Show that if p is not a Fermat prime, then there is a such that
$ \left(\frac {a}{p}\right)=-1 $

and [a]_p is not a generator of $(\mathbb Z/p)^*$ .

Recall the fact that all primes of the form $2^n+1$ -save from the number 2- are fermat primes -and conversly- (* that is easy to show, if you have not seen it, ask)

Okay, first remember that there are $ \phi \left( {\phi \left( p \right)} \right) = \phi \left( {p - 1} \right) $ primitive roots ( or generators) in $(\mathbb Z/p)^*$

And there are $ \tfrac{{p - 1}} {2} $ non-quadratic residues.

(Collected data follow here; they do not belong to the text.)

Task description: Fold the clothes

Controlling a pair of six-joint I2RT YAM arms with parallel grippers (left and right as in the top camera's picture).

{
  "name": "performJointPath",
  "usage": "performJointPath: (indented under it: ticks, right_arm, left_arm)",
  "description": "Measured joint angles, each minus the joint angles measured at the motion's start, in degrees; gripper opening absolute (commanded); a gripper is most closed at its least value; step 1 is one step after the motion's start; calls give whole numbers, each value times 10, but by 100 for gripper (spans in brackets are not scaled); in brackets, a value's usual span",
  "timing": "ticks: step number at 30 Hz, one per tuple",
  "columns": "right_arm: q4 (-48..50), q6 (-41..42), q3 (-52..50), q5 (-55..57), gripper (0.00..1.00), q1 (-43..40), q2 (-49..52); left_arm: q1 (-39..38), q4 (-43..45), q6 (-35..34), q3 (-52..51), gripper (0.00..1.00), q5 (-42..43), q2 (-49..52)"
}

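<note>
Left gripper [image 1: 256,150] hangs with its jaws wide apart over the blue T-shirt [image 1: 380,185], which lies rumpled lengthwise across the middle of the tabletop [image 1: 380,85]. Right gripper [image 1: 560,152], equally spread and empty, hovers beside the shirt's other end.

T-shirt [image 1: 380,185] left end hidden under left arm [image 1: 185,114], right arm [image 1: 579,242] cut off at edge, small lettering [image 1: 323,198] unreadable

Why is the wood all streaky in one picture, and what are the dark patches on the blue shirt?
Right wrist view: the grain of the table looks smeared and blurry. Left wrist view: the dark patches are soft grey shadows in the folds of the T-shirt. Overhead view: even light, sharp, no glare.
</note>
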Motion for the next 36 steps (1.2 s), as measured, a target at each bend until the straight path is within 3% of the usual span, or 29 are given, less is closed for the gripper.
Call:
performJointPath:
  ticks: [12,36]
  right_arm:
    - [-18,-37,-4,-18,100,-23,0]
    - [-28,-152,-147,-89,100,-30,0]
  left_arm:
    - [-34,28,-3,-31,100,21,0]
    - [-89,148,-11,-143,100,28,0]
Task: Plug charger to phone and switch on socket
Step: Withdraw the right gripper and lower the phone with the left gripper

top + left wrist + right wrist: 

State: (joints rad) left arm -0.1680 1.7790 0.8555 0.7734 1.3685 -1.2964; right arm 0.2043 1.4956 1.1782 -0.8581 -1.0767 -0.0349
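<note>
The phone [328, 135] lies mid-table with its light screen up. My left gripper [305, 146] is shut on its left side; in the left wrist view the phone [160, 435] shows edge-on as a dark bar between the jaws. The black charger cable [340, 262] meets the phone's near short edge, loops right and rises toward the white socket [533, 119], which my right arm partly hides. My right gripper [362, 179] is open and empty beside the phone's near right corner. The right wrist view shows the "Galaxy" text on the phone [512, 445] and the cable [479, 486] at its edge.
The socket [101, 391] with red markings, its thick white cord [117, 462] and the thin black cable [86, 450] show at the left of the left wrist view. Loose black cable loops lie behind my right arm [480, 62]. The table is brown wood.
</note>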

So we'd like to show that $ \tfrac{{p - 1}} {2} > \phi \left( {p - 1} \right) $ occurs in our case. -remember that the set of generators is included in the set of non-quadratic residues, see here-

We can write: $ p - 1 = 2^\alpha \cdot m $ with $ \alpha;m \in \mathbb{Z}^ + $ such that $ \left( {m,2} \right) = 1 $ - since p>2, the case p=2 is trivial-

Then: $ \phi \left( {p - 1} \right) = \phi \left( {2^\alpha } \right) \cdot \phi \left( m \right) = 2^{\alpha - 1} \cdot \phi \left( m \right) \leqslant 2^{\alpha - 1} \cdot m = \tfrac{{p - 1}} {2} $ equality occurs iff $ m = 1 $

Hence if $p$ is not of the form $2^{\alpha}+1$ (that is $m>1$ ) there's always a non-quadratic residue that is not a generator.

But, if p is of the form $2^{\alpha}+1$ , then all non-quadratic residues are also generators.